■ Your task: Where in the records does the word "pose" appear? Copy each line that holds it.
◇ ◇ ◇ ◇ ◇ ◇ ◇
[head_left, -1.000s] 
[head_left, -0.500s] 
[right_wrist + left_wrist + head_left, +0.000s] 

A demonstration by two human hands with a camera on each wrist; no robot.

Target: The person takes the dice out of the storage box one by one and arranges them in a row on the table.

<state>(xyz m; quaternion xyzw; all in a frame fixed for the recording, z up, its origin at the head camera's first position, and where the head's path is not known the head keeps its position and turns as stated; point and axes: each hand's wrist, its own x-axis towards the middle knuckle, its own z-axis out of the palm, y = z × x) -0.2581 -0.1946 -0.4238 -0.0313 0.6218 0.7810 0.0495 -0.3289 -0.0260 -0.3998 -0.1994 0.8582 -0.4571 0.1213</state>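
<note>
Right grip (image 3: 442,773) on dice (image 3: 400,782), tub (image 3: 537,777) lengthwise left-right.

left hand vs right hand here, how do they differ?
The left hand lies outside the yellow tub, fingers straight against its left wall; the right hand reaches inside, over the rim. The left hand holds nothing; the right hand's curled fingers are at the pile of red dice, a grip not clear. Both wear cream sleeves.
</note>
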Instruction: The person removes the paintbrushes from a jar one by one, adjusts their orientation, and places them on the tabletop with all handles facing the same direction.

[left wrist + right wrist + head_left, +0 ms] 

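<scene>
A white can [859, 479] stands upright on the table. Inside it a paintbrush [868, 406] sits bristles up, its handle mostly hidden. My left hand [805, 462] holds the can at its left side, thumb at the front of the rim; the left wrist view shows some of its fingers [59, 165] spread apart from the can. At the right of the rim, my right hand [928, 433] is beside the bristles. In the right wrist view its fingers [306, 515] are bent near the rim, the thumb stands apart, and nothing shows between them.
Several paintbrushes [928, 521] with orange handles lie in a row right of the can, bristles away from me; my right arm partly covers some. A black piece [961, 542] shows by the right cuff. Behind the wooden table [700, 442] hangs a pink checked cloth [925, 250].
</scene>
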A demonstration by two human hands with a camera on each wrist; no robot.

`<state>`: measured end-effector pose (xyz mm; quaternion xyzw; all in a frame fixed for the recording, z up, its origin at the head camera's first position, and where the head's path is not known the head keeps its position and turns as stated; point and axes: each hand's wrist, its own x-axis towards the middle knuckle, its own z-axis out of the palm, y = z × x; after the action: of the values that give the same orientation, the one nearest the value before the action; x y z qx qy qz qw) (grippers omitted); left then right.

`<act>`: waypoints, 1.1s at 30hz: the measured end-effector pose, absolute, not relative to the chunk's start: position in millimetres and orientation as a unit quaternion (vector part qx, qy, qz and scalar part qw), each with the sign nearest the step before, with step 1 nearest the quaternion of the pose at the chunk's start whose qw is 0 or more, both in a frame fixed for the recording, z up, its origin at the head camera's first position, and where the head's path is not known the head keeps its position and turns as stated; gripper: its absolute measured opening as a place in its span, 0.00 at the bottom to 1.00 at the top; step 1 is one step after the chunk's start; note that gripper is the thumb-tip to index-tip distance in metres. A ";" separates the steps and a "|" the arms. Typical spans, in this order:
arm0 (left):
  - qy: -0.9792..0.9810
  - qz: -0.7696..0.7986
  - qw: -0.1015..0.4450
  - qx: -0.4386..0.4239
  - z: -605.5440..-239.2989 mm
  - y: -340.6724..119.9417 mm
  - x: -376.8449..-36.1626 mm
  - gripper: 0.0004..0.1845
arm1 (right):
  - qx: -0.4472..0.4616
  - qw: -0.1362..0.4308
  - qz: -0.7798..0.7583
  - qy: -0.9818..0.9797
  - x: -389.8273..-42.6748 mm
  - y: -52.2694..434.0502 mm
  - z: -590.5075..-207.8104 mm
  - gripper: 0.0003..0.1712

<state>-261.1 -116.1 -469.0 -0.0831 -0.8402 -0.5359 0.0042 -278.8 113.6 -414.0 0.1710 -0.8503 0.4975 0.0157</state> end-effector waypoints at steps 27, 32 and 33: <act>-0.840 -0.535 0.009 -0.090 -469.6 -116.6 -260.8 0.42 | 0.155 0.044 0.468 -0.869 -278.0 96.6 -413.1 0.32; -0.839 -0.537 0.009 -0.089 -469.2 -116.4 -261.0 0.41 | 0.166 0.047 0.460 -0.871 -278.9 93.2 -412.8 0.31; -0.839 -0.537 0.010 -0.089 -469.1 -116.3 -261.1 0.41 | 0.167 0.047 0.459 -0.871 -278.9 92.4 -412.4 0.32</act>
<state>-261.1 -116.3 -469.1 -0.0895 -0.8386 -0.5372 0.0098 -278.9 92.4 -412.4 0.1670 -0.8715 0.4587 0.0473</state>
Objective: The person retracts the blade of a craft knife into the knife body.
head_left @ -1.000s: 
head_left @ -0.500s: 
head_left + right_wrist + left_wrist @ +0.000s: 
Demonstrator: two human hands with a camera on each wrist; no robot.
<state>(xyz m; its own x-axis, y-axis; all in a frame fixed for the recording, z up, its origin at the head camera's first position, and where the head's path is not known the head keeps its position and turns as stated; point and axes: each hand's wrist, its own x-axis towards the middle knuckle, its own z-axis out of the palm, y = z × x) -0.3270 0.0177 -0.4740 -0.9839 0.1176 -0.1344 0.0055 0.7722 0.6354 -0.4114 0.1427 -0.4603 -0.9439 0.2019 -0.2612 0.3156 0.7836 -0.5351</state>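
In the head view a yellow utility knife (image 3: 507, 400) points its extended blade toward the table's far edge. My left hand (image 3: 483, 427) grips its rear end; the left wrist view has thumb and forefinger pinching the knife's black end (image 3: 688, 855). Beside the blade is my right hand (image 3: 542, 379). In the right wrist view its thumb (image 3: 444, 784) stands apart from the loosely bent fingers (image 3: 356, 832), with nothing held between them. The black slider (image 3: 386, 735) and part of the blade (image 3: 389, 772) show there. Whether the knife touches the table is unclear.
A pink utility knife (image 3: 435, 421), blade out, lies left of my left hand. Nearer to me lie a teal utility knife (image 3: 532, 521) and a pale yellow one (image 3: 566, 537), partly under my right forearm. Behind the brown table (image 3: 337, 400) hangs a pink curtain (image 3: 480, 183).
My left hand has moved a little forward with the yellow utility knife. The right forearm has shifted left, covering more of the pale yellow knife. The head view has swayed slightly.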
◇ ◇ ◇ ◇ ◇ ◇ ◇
■ Answer space:
`<state>`: measured end-effector pose (xyz mm; quaternion xyzw; all in a frame fixed for the recording, z up, its origin at the head camera's first position, and where the head's path is not known the head keeps its position and turns as stated; point and axes: each hand's wrist, its own x-axis towards the middle knuckle, its own z-axis out of the palm, y = z × x; after the action: of the values that give the same orientation, the one nearest the value before the action; x y z qx qy qz qw) (grippers omitted); left then right.
`<act>`: waypoints, 1.1s at 30hz: the measured end-effector pose, absolute, not relative to the chunk's start: position in millimetres and orientation as a unit quaternion (vector part qx, qy, qz and scalar part qw), each with the sign nearest the step before, with step 1 nearest the quaternion of the pose at the chunk's start whose qw is 0 or more, both in a frame fixed for the recording, z up, its origin at the head camera's first position, and where the head's path is not known the head keeps its position and turns as stated; gripper: its absolute measured opening as a place in its span, 0.00 at the bottom to 1.00 at the top; step 1 is one step after the chunk's start; note that gripper is the thumb-tip to index-tip distance in metres. A ";" separates the steps and a "|" the arms. Typical spans, in this order:

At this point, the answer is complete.